## What the exercise asks:
Print all of the data exactly as written.

## Data records:

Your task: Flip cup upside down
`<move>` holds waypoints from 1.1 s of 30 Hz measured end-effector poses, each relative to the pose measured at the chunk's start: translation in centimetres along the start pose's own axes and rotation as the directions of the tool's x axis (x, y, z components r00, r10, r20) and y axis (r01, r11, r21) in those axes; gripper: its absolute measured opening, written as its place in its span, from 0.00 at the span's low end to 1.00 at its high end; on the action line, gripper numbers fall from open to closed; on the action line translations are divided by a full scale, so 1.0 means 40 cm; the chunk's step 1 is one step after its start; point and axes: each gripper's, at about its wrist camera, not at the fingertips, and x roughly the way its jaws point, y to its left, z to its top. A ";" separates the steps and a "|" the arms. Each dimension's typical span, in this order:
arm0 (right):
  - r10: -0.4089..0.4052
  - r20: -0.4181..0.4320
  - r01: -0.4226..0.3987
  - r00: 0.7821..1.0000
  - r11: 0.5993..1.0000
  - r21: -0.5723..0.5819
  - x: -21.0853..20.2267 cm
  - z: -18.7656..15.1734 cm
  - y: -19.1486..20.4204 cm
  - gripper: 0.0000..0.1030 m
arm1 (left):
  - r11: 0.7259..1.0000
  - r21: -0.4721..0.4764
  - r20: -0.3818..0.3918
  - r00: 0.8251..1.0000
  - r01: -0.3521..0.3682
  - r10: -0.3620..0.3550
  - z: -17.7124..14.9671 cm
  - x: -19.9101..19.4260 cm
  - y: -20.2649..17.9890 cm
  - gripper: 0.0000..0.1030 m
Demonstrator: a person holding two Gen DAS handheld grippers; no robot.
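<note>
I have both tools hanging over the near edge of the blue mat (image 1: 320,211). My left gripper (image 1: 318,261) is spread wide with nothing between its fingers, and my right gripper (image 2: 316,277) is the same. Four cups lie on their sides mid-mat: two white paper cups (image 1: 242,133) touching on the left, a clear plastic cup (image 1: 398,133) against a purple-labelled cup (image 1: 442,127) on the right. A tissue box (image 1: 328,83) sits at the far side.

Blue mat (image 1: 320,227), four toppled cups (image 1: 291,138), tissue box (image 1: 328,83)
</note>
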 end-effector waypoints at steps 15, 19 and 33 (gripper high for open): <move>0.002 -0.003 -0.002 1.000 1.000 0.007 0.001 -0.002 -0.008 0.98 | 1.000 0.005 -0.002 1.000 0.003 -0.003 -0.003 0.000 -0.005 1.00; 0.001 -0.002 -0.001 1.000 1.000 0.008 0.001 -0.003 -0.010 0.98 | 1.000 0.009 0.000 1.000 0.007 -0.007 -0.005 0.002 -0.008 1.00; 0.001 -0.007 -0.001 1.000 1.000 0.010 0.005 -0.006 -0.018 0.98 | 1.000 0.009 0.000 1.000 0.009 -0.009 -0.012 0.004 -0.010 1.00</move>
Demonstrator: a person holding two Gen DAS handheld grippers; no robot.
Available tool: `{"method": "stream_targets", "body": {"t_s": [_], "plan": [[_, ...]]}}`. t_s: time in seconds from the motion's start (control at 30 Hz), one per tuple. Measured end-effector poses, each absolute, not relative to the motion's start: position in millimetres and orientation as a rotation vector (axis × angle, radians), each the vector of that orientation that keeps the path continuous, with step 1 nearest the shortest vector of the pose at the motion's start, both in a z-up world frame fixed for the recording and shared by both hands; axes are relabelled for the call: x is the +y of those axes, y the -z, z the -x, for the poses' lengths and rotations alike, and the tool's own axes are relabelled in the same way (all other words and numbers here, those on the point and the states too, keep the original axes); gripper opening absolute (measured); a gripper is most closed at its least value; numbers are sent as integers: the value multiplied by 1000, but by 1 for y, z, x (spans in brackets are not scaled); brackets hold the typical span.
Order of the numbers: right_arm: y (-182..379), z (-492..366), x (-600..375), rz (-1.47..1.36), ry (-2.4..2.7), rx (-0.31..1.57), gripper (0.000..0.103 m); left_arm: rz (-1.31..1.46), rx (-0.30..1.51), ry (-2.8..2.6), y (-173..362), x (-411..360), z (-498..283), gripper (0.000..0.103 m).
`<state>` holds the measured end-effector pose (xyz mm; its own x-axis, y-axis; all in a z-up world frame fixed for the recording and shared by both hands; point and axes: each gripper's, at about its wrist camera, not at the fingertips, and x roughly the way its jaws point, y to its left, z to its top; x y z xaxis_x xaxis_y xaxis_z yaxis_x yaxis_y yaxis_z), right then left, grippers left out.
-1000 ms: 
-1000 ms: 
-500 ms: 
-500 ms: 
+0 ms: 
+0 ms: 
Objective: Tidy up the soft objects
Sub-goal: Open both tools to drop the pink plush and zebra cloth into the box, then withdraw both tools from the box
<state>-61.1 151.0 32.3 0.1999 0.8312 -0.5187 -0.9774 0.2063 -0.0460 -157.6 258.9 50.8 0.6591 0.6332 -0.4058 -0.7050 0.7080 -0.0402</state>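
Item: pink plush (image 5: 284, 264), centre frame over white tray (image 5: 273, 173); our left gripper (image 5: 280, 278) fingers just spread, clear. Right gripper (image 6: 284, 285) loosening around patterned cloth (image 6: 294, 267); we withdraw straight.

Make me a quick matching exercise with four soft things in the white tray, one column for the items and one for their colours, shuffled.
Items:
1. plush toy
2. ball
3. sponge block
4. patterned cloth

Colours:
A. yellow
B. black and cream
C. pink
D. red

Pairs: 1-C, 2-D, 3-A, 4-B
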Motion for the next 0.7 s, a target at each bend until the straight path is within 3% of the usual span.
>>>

## Answer:
Your task: Flip cup upside down
`<move>` holds waypoints from 1.1 s of 30 Hz measured end-effector poses, each relative to the pose measured at the chunk's start: translation in centimetres along the start pose's own axes and rotation as the directions of the tool's x axis (x, y, z components r00, r10, r20) and y axis (r01, r11, r21) in those axes; gripper: its absolute measured opening, written as its place in its span, from 0.00 at the span's low end to 1.00 at its high end; on the action line, gripper numbers fall from open to closed; on the action line translations are divided by a full scale, so 1.0 means 40 cm; the chunk's step 1 is one step after its start; point and axes: each gripper's, at about its wrist camera, not at the fingertips, and x roughly the way its jaws point, y to its left, z to its top. A ";" separates the steps and a "|" the arms. Each dimension's typical span, in this order:
arm0 (right):
  - r10: -0.4089..0.4052
  - r20: -0.4181..0.4320
  - r01: -0.4226..0.3987
  - r00: 0.7821..1.0000
  - r11: 0.5993..1.0000
  - r21: -0.5723..0.5819
  - x: -21.0853..20.2267 cm
  - z: -18.7656..15.1734 cm
  - y: -19.1486..20.4204 cm
  - gripper: 0.0000..0.1030 m
arm1 (left):
  - r11: 0.7259..1.0000
  - r21: -0.4721..0.4764
  - r20: -0.3818..0.3918
  - r00: 0.8251..1.0000
  - r01: -0.3521..0.3682
  - r10: -0.3620..0.3550
  - z: -17.7124..14.9671 cm
  - x: -19.9101..19.4260 cm
  - y: -20.2649..17.9890 cm
  - gripper: 0.0000..0.1030 m
Demonstrator: a person holding two Gen DAS handheld grippers; no robot.
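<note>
I have both tools hanging over the near edge of the blue mat (image 1: 320,211). My left gripper (image 1: 318,261) is spread wide with nothing between its fingers, and my right gripper (image 2: 316,277) is the same. Four cups lie on their sides mid-mat: two white paper cups (image 1: 242,133) touching on the left, a clear plastic cup (image 1: 398,133) against a purple-labelled cup (image 1: 442,127) on the right. A tissue box (image 1: 328,83) sits at the far side.

Blue mat (image 1: 320,227), four toppled cups (image 1: 291,138), tissue box (image 1: 328,83)
</note>
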 end-effector waypoints at steps 15, 19 and 33 (gripper high for open): <move>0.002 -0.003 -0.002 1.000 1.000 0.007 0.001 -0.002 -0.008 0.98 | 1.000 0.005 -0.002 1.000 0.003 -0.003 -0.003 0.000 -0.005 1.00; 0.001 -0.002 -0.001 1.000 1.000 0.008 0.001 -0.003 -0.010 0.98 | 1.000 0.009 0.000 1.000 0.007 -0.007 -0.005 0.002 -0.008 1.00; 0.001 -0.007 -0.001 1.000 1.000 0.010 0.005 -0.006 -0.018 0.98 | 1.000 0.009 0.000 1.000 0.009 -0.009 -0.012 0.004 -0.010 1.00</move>
Demonstrator: a person holding two Gen DAS handheld grippers; no robot.
Available tool: `{"method": "stream_targets", "body": {"t_s": [_], "plan": [[_, ...]]}}`. t_s: time in seconds from the motion's start (control at 30 Hz), one per tuple. Measured end-effector poses, each absolute, not relative to the motion's start: position in millimetres and orientation as a rotation vector (axis × angle, radians), each the vector of that orientation that keeps the path continuous, with step 1 nearest the shortest vector of the pose at the motion's start, both in a z-up world frame fixed for the recording and shared by both hands; axes are relabelled for the call: x is the +y of those axes, y the -z, z the -x, for the poses' lengths and rotations alike, and the tool's own axes are relabelled in the same way (all other words and numbers here, those on the point and the states too, keep the original axes); gripper opening absolute (measured); a gripper is most closed at its least value; numbers are sent as integers: the value multiplied by 1000, but by 1 for y, z, x (spans in brackets are not scaled); brackets hold the typical span.
Order of the numbers: right_arm: y (-182..379), z (-492..366), x (-600..375), rz (-1.47..1.36), ry (-2.4..2.7), rx (-0.31..1.57), gripper (0.000..0.103 m); left_arm: rz (-1.31..1.46), rx (-0.30..1.51), ry (-2.8..2.6), y (-173..362), x (-411..360), z (-498..283), gripper (0.000..0.103 m).
`<state>` holds the measured end-effector pose (xyz mm; its own x-axis, y-axis; all in a z-up world frame fixed for the recording and shared by both hands; point and axes: each gripper's, at about its wrist camera, not at the fingertips, and x roughly the way its jaws point, y to its left, z to its top; x y z xaxis_x xaxis_y xaxis_z yaxis_x yaxis_y yaxis_z), right then left, grippers left out.
-1000 ms: 
-1000 ms: 
-500 ms: 
-500 ms: 
+0 ms: 
+0 ms: 
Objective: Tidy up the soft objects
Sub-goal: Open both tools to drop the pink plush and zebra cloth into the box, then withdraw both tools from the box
<state>-61.1 151.0 32.3 0.1999 0.8312 -0.5187 -0.9774 0.2063 -0.0460 -157.6 258.9 50.8 0.6591 0.6332 -0.4058 -0.7050 0.7080 -0.0402</state>
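Item: pink plush (image 5: 284, 264), centre frame over white tray (image 5: 273, 173); our left gripper (image 5: 280, 278) fingers just spread, clear. Right gripper (image 6: 284, 285) loosening around patterned cloth (image 6: 294, 267); we withdraw straight.

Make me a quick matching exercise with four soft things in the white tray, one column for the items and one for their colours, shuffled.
Items:
1. plush toy
2. ball
3. sponge block
4. patterned cloth

Colours:
A. yellow
B. black and cream
C. pink
D. red

Pairs: 1-C, 2-D, 3-A, 4-B
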Motion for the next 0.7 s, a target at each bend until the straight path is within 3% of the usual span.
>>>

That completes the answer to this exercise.